Professor Sargent also describes in this paper, BETULA ALASKANA, a new species of Rocky Mountain birch, nearly allied to the Betula papyrifera of the east, and also BETULA OCCIDENTALIS HOOKER of the same region as well as a new species of Cypress, CYPRESSUS PYGMEA, the habitat of which Mendocino County, California.

R.C.

A REVISION OF THE GENERA AND SPECIES OF CANADIAN PALEOZOIC CORALS: The Madreporaria Aporosa and the Madreporaria Rugosa.-By Lawrence M. Lambe, P.G.S., Assistant Palaeontologist.
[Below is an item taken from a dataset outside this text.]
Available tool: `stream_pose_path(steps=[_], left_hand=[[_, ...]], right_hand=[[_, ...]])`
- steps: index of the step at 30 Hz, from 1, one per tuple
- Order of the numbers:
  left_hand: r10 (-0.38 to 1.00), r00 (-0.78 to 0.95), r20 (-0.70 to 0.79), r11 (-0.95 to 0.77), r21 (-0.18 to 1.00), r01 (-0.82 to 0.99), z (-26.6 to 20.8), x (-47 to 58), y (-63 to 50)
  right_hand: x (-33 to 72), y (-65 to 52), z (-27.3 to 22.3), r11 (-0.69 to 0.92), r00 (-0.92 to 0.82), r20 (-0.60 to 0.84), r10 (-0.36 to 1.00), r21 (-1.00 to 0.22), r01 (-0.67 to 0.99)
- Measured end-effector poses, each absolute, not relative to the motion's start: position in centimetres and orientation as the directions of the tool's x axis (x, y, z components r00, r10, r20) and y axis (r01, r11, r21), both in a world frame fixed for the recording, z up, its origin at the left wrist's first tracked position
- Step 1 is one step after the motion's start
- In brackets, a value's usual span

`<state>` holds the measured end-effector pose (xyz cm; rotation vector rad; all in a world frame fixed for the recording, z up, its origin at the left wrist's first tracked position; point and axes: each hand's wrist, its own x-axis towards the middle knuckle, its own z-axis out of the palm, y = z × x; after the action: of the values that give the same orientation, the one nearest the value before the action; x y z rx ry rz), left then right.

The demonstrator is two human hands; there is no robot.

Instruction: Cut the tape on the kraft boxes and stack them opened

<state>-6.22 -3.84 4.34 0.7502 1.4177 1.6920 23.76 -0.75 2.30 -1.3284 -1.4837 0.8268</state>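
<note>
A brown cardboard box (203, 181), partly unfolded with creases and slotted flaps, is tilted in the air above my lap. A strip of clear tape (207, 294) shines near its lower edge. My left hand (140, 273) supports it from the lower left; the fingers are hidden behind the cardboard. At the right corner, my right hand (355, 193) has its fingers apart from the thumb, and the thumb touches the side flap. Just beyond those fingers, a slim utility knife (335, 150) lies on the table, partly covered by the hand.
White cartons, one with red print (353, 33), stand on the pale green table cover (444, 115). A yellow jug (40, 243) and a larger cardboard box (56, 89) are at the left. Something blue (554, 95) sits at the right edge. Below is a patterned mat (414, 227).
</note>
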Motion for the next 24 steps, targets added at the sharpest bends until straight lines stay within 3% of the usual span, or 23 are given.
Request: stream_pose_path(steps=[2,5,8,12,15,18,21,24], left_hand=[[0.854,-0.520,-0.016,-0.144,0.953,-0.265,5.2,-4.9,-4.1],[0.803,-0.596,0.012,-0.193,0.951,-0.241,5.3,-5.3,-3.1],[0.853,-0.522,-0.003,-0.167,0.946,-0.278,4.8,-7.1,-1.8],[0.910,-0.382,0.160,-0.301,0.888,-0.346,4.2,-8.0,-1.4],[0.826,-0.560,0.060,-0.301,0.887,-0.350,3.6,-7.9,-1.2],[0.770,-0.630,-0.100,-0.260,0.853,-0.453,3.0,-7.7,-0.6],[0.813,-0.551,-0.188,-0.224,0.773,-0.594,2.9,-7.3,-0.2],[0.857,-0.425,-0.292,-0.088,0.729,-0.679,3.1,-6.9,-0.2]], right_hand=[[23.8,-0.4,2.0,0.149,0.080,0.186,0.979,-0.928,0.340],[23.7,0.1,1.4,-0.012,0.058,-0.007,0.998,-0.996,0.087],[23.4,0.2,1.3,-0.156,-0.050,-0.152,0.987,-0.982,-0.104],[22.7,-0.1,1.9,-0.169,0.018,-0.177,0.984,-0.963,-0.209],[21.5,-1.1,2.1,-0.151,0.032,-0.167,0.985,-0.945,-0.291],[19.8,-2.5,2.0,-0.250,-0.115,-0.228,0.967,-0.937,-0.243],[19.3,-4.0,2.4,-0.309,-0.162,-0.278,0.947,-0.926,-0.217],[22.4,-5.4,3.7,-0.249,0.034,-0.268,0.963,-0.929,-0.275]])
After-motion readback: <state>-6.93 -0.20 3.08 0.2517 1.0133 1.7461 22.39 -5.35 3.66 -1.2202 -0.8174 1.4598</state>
This is part of Vol. IV. of the Contributions to Canadian Palaeontology, furnished by the Geological Survey of Canada and published by the Government. It is an ideal work of its kind which cannot fail to win for Mr. Lambe a still higher reputation as a careful and skilful palaeontologist. In this volume he has described ninety-five species and two varieties, ninety-seven in all, embraced in twenty-four genera. The localities in which these fossil corals were found, the dates

and the names of the collectors are given, and we are glad to see some of the names of members of the Geological Survey staff honoured by being chosen to designate species,-Richardson, Bell, Dawson, Whiteaves and Macoun,-as well as those of foreign geologists. The work is illustrated by eighteen admirable plates, in which sixty-nine of the species are described in side views and sections.
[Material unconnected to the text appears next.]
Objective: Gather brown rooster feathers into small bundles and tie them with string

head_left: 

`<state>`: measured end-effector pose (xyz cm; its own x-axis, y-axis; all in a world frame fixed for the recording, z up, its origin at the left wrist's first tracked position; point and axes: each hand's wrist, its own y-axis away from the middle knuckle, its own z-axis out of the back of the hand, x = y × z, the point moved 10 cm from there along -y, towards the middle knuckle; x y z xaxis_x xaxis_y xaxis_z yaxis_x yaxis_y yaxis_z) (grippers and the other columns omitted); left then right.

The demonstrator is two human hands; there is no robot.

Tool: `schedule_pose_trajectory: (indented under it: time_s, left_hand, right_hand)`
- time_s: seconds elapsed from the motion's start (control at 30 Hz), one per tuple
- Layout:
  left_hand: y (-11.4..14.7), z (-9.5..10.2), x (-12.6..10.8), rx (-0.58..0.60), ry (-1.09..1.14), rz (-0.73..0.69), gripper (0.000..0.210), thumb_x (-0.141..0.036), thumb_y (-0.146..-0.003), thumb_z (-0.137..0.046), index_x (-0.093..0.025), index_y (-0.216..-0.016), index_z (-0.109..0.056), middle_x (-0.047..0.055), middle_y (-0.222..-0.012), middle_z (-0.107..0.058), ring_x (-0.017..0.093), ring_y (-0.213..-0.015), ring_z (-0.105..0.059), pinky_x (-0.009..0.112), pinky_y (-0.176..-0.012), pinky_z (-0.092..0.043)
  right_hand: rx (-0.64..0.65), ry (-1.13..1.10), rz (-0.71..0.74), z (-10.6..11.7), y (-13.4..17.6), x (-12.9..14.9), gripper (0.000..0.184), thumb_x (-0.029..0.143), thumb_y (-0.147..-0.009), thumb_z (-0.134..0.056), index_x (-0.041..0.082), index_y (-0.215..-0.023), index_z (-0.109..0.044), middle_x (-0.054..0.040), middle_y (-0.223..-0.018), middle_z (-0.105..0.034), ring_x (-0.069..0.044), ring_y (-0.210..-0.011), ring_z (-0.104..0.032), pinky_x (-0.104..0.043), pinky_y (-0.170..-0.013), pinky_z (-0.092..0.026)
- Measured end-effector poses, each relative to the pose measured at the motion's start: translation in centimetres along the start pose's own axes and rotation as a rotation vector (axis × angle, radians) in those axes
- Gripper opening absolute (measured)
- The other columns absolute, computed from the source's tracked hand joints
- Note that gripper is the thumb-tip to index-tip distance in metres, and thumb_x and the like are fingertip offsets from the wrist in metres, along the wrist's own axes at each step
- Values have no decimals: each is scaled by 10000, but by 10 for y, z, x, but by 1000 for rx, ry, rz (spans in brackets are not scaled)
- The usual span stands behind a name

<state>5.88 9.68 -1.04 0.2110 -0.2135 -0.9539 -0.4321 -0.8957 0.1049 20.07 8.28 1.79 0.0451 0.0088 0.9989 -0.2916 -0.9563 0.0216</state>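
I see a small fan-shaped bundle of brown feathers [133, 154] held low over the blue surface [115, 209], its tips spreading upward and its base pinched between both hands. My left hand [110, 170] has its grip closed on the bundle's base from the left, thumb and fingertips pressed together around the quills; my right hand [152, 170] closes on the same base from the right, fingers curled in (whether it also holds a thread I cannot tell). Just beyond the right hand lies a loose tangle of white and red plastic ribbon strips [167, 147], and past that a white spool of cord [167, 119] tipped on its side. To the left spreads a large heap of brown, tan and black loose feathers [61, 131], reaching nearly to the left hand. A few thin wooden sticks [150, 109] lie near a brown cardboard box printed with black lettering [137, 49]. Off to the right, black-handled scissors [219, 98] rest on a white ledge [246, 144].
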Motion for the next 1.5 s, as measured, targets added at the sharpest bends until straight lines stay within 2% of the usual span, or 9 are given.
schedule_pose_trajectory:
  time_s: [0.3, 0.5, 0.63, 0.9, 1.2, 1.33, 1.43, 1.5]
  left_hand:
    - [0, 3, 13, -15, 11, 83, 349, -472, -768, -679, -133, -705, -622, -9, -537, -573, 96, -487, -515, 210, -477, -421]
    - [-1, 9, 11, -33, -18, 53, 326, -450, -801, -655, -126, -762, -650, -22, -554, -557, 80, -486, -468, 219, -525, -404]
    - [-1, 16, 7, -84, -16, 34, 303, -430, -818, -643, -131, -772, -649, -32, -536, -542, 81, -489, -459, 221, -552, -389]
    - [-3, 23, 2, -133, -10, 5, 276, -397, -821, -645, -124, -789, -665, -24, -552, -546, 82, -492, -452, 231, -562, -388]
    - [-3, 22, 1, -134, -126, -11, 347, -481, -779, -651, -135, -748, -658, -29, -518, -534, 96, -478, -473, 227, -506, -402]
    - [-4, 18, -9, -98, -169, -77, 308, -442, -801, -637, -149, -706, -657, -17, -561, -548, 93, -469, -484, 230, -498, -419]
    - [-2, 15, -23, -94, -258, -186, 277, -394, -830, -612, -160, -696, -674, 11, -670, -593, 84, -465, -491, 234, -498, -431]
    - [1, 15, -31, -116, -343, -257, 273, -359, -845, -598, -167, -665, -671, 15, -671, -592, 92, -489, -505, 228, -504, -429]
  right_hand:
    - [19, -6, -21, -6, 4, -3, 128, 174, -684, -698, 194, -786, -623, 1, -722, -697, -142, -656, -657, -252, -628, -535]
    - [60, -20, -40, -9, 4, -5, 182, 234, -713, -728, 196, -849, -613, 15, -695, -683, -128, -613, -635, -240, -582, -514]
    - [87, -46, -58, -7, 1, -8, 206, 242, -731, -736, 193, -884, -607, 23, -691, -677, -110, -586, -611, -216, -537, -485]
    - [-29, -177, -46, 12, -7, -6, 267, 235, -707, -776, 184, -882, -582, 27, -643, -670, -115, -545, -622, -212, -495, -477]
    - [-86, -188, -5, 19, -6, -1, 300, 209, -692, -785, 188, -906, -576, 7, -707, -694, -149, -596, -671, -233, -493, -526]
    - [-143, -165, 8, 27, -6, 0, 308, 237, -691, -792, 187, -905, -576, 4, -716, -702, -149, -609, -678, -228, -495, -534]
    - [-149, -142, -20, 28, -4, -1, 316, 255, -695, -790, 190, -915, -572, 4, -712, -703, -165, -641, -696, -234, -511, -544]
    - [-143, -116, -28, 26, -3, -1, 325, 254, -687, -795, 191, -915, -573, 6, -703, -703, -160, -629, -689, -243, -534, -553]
ADDRESSES.-By D. C. MacCallum, M.D., M.R.C.S. Eng., Emeritus Professor of Midwifery and Diseases of Women and Children, McGill University. Montreal, Desbarats & Co., Printers, 1901.
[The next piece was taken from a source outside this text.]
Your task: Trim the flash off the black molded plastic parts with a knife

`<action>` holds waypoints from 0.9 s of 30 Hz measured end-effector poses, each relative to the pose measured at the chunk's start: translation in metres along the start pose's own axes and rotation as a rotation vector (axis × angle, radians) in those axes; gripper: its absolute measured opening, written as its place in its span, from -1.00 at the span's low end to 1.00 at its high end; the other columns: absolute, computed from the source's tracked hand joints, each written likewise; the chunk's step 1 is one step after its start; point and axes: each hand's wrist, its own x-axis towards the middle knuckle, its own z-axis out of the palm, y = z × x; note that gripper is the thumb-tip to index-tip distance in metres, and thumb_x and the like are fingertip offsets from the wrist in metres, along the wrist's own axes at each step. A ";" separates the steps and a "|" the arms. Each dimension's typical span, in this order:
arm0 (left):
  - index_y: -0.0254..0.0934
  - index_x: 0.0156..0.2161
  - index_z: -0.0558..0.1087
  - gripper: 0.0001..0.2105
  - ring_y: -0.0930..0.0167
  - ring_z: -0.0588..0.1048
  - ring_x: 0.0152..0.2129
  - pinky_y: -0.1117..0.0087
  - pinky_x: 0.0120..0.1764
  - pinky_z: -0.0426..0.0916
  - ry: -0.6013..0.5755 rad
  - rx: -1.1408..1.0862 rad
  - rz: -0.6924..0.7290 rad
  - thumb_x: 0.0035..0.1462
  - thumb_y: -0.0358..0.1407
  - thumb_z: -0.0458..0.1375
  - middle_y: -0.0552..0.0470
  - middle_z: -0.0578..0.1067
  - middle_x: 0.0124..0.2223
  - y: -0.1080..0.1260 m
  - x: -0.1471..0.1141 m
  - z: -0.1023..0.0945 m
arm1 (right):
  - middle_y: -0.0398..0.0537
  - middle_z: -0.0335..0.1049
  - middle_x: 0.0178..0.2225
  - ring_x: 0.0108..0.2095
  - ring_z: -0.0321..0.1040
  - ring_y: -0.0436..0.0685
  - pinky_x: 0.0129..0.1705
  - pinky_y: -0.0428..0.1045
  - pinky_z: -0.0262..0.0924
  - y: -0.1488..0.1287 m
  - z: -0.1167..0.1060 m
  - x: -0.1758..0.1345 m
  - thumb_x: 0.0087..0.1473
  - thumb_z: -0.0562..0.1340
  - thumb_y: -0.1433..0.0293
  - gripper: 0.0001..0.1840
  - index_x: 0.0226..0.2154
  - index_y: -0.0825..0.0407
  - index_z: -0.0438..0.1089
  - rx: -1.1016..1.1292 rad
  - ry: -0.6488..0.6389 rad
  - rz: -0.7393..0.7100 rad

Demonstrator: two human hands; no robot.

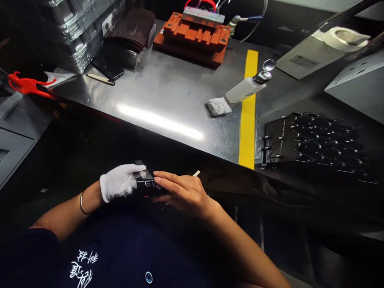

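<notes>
Gloved L hand [118, 182] clamps blk/gray part [146, 175]. Bare R hand [187, 192] sits at its 3 o'clock; can't tell if gripping.

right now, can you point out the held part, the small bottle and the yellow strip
Held part [146, 174]: head view, on its grey top face
Small bottle [243, 90]: head view, mid-body
Yellow strip [248, 114]: head view, midway along it

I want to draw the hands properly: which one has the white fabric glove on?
The left hand, on the arm with the thin silver metal bracelet; the right hand is bare.
</notes>
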 end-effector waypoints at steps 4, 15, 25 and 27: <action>-0.33 -0.36 0.52 -0.66 0.52 0.33 -0.68 0.49 -0.60 0.25 0.290 0.546 0.489 0.14 -0.07 0.10 -0.05 0.54 -0.37 -0.003 -0.012 0.014 | 0.06 0.56 -0.32 -0.34 0.53 0.15 -0.33 -0.05 0.44 0.001 0.011 -0.003 -0.05 0.36 0.16 -0.45 -0.03 0.04 0.36 0.027 0.192 0.239; -0.29 -0.39 0.53 -0.74 0.45 0.41 -0.48 0.48 -0.39 0.28 0.619 0.989 0.767 0.04 -0.10 0.22 0.05 0.51 -0.42 -0.012 -0.005 0.018 | -0.03 0.51 -0.42 -0.44 0.46 0.05 -0.40 -0.07 0.36 -0.010 0.024 -0.004 0.19 0.15 0.34 -0.80 -0.23 0.02 0.48 0.303 0.223 0.524; -0.29 -0.44 0.56 -0.81 0.46 0.46 -0.51 0.52 -0.44 0.31 0.450 1.108 0.662 0.02 -0.19 0.24 0.04 0.54 -0.46 -0.013 -0.010 0.027 | -0.08 0.48 -0.45 -0.48 0.39 -0.04 -0.44 -0.13 0.25 -0.007 0.010 -0.008 0.15 0.19 0.45 -0.87 -0.31 0.06 0.48 0.422 -0.053 0.513; -0.29 -0.45 0.56 -0.83 0.48 0.44 -0.54 0.53 -0.46 0.30 0.452 1.125 0.635 0.01 -0.21 0.24 0.05 0.53 -0.48 -0.013 -0.010 0.027 | -0.08 0.47 -0.46 -0.47 0.39 -0.04 -0.43 -0.14 0.24 -0.007 0.010 -0.008 0.14 0.19 0.46 -0.86 -0.34 0.06 0.48 0.427 -0.088 0.543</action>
This tastefully got up volume of 170 pages contains seven addresses delivered at different times by Dr. MacCallum during the course of his long and honoured career as a Professor in McGill College, and a practising physician in this city. It is dedicated to the memory of two of his former colleagues, Dr. George W. Campbell and Dr. R. P. Howard. All old time citizens and friends of McGill will be glad to possess a copy of this book. One feature of interest in it is that it carries the memory back to the days when the Medical Faculty had its quarters in the modest building which it occupied in Coté Street, but when it laid the foundations of that high reputation as a school of medicine which it still maintains in a more commodious and impressive environment. All who knew Doctors Campbell and Howard will appreciate the desire of Dr. MacCallum to do them honour; for they were professional gentlemen of the highest mark, whose name is held in loving remembrance both by their former patients and by those who were students under them. And Dr. MacCallum was worthy to be associated with men of their eminence, as these addresses amply prove. They bear evidence of the widest culture. While Dr. MacCallum has clearly done a great deal of thinking of his own, this volume shows that he has been at great pains to familiarize himself with what other great thinkers have said and written, and he has given his students the benefit of the whole. Dr. MacCallum's outlook for medical men is a very wide one. The loftiest ideals were held up before the young men both entering upon their studies and commencing their professional career. Truth, honour, humanity, self-sacrifice, devoutness, loyalty, these were the sentiments appealed to as those which befitted men practising the noble healing art.